I was attracted to the University of Utah because of the entrepreneurial, collaborative environment and the drive I saw in everyone to reach the next level of excellence. I was excited to join an organization not resting on its laurels but rather striving to achieve more.

I enjoy working in a dynamic environment and building programs and organizations. U of U Health Advancement has been on a steep growth trajectory for the last several years. When I arrived three years ago, I was tasked with building the clinical grateful patient program. One of the most meaningful aspects of my job has been working with our grateful patients.

Groundbreaking ceremony for Craig H. Neilsen Rehabilitation Hospital, 2017.
Groundbreaking ceremony for the Craig H. Neilsen Rehabilitation Hospital, 2017.  

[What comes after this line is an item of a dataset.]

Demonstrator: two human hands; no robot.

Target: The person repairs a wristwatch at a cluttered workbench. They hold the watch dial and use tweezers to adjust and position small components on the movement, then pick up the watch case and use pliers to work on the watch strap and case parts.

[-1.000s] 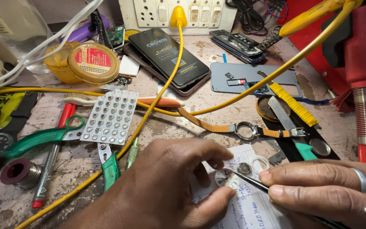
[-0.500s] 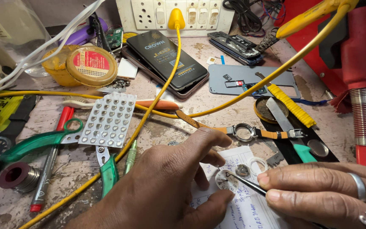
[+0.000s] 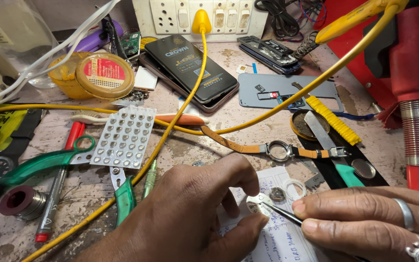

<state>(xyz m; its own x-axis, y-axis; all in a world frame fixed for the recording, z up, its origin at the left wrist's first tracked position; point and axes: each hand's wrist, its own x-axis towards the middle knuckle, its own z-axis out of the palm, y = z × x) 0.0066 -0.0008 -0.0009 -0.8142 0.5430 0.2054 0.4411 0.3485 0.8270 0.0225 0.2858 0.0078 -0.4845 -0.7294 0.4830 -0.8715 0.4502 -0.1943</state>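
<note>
A: Where does the watch part (image 3: 257,204) lie?

B: On the paper slip (image 3: 282,233); a small silvery disc, at the slip's upper left; the left hand (image 3: 190,218) pinches it between thumb and forefinger, the other fingers curled loosely above.

A: And the right hand (image 3: 364,216)?

B: Its thumb and forefinger are pressed together on dark tweezers (image 3: 280,212), whose tip touches the disc; a ring shows on one finger.

A: What else sits on the slip?

B: A small round movement (image 3: 277,194) just right of the disc; a white ring (image 3: 294,188) beside that.

A: Beyond the slip?

B: Just above it, a watch case (image 3: 280,150) on an orange strap; right of the slip, a green-handled blade (image 3: 333,155) on a black mat; left of it, green-handled pliers (image 3: 122,189), a blister sheet (image 3: 124,137) of button cells and a yellow cable (image 3: 170,131) running up toward a socket strip (image 3: 170,14); farther above, a phone (image 3: 190,68) and a round tin (image 3: 104,73).
</note>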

Often, physicians and care providers don’t understand why a donor would want to give back. But people give out of a deep and profound desire to thank the people who saved their lives or the life of a loved one, to help others who are suffering in a similar situation, or to find power in a time of desperation or grief. Their stories are powerful and moving. I am grateful that I can be a small part of their amazing testimony.

Our alumni are also incredibly important to us. Many give out of a sincere appreciation for the opportunities made possible by their excellent education and scholarships or other aid that they received while in school. They are motivated to unselfishly pay it forward to the next generation of health professionals by easing the burden of tuition, advancing the field of knowledge, or providing state-of-the art equipment and facilities.

Generous Community Support

It is my hope that University of Utah Health, especially the hospitals and clinics, know that the community is behind them. The COVID-19 pandemic illustrated first-hand the importance of having a world-class, research-driven, academic medical center in our community. Our donors recognize, now more than ever, the important work done by U of U Health: conducting groundbreaking research, practicing world-class health care, educating the next generation of care providers, and caring for our community. The outpouring of gifts, meals, notes, PPE, and other tangible items expressing gratitude for your work has been overwhelming and deeply appreciated.


Marika V. Jones, MBA

Marika V. Jones is chief philanthropy officer for University of Utah Health. During a 25-year advancement career, Jones has raised funds for critical health care needs, research and student support, and community programs that have significantly impacted people’s lives. Prior to joining U of U Health, she served in development leadership positions at the University of Michigan, Iowa State University, and UnityPoint Health System. Jones received a bachelor's degree in engineering at the University of Michigan and an MBA at the University of Chicago’s Booth School of Business.